▸ **WHAT THE EXERCISE ASKS**: Copy each line from the data that has the word "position" in it.

[Saved data entries]
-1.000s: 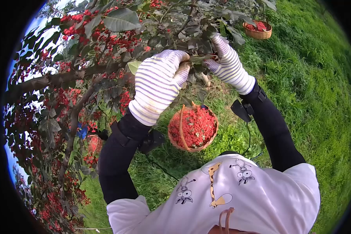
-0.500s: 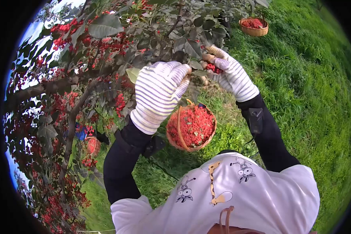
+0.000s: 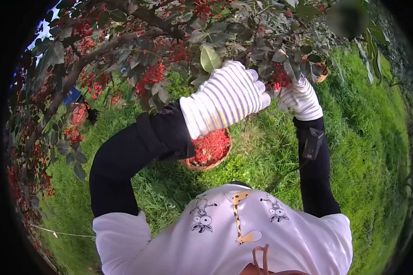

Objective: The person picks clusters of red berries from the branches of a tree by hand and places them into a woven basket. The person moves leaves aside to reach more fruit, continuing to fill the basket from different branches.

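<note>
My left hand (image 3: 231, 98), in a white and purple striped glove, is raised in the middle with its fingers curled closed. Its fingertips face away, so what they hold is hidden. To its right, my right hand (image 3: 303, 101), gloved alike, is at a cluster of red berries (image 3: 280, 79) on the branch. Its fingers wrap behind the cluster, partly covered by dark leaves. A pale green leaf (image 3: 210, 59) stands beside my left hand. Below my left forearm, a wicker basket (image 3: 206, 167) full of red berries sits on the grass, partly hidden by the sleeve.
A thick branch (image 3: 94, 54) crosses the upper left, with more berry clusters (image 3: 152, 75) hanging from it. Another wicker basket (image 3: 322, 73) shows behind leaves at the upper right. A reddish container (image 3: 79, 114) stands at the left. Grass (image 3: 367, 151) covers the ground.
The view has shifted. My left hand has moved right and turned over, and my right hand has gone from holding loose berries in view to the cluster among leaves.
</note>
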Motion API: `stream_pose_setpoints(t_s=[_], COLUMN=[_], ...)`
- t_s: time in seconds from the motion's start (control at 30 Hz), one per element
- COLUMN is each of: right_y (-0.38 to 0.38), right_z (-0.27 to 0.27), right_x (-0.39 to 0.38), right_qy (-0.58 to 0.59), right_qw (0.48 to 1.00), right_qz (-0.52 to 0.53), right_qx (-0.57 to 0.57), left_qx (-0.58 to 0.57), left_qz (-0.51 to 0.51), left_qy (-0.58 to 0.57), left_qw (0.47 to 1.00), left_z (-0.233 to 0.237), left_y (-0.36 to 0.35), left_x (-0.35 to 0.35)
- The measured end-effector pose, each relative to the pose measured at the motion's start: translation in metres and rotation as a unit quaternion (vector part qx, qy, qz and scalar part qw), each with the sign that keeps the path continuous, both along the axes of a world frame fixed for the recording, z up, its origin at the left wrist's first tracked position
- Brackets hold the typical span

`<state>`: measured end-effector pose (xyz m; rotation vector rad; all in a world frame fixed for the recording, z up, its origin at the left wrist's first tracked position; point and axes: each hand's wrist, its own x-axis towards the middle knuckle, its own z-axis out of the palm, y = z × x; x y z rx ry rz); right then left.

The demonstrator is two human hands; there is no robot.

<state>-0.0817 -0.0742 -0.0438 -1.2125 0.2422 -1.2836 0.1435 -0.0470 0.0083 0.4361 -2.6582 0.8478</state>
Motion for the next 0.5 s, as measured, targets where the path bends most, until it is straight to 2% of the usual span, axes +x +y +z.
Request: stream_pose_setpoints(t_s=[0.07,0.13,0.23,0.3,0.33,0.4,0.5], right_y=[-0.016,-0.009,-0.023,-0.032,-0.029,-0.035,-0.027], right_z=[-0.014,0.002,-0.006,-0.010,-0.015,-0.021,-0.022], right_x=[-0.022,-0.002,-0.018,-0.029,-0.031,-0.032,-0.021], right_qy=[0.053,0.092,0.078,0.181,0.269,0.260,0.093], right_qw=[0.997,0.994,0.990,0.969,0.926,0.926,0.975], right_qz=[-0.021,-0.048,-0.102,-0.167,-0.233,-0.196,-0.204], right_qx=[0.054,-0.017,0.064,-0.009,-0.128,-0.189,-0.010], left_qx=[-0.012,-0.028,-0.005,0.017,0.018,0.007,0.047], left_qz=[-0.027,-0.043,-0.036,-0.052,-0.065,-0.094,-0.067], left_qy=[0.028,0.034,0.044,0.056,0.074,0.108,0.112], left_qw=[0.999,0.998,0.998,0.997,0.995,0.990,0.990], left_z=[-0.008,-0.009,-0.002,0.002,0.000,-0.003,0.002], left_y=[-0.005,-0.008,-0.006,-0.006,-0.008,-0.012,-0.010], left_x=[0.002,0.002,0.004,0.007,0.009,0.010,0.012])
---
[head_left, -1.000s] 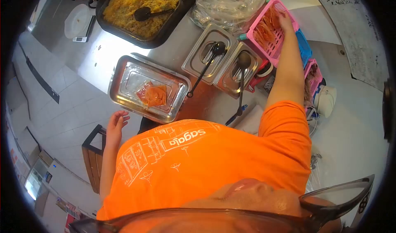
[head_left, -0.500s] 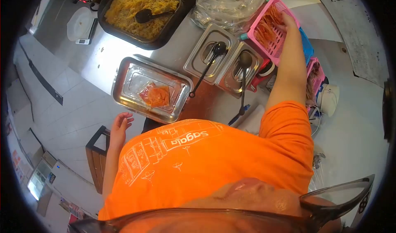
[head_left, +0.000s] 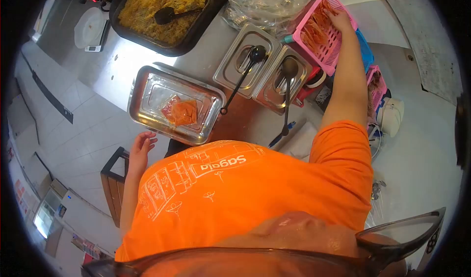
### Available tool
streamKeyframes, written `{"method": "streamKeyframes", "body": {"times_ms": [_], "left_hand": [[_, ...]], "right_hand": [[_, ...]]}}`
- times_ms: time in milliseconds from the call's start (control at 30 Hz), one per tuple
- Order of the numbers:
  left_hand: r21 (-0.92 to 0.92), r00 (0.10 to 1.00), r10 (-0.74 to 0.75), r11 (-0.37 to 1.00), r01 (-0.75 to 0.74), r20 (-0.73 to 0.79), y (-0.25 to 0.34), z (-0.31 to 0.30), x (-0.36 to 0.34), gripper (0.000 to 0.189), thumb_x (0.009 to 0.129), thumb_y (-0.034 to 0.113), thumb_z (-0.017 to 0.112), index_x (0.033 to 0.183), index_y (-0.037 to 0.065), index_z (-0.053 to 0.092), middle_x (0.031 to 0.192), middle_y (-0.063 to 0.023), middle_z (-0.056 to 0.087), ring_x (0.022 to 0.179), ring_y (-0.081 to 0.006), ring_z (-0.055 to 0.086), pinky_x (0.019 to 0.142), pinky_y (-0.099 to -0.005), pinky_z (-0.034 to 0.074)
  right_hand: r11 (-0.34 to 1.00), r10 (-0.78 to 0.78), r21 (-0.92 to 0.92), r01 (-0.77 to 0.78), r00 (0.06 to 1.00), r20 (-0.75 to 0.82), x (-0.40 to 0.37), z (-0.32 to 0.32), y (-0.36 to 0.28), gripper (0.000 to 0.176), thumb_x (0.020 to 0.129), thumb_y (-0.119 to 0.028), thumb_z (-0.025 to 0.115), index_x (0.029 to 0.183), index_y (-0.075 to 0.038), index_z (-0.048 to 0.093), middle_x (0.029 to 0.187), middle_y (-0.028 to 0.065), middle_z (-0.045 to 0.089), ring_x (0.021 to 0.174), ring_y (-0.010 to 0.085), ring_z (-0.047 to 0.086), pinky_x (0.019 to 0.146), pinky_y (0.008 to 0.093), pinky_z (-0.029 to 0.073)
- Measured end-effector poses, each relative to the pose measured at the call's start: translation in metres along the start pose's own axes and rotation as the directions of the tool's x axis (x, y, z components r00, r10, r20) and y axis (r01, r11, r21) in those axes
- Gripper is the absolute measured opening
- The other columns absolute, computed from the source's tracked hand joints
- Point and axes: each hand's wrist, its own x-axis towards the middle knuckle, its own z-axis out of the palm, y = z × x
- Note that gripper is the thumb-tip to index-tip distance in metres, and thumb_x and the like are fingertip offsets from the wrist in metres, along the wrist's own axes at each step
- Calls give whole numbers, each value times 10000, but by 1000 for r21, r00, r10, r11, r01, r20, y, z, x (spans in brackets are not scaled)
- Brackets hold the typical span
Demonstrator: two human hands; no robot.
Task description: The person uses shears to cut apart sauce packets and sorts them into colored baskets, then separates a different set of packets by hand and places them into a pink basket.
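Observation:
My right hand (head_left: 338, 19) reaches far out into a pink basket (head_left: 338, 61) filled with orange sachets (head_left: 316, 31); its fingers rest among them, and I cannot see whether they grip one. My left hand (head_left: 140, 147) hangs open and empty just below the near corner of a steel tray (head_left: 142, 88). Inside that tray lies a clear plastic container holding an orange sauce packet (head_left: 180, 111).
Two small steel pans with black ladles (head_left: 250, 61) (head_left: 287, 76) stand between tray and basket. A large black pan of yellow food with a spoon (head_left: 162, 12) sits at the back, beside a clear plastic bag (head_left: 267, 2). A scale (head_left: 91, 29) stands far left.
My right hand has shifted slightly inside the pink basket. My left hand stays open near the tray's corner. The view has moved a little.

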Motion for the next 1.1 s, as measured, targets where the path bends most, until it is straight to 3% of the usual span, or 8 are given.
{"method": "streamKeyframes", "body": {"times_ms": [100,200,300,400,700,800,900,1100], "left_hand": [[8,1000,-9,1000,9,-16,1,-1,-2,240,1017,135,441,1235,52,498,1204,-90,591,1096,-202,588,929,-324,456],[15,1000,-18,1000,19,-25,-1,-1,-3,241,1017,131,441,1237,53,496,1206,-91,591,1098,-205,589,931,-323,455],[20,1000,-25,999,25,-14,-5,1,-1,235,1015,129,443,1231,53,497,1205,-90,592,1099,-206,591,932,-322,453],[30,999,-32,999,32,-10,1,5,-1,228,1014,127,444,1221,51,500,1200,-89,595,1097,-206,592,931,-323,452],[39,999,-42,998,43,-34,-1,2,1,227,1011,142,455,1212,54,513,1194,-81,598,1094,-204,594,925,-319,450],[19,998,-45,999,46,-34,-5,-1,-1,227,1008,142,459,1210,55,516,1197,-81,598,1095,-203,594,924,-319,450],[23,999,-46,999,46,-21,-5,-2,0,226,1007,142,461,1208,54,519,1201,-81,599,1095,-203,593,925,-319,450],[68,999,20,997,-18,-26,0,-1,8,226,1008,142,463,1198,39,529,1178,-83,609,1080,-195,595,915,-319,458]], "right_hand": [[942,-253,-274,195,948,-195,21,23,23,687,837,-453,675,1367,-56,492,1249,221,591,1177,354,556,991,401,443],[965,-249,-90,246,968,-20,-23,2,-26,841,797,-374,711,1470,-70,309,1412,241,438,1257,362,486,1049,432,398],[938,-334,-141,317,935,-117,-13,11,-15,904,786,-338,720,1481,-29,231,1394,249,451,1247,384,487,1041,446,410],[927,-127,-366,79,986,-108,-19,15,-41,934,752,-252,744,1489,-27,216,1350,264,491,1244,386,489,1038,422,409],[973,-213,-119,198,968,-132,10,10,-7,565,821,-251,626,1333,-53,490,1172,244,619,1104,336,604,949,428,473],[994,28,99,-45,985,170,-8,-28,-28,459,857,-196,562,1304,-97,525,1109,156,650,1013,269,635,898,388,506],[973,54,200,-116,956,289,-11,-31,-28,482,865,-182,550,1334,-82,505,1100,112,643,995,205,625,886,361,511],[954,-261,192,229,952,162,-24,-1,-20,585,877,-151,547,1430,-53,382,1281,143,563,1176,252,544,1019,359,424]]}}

▸ **TASK SOLUTION**:
- The measured end-effector pose, each relative to the pose measured at the motion's start: translation in metres and rotation as a unit quaternion (vector part qx, qy, qz and scalar part qw), each with the sign that keeps the path continuous, both along the axes of a world frame fixed for the recording, z up, its origin at the left wrist's first tracked position
`<state>`: measured end-effector pose (xyz m; rotation vector rad; all in a world frame fixed for the recording, z up, its origin at the left wrist's first tracked position; point and axes: each hand's wrist, its own x-axis towards the middle knuckle, its own z-axis out of the palm, y = z × x; x y z rx ry rz); right then left.

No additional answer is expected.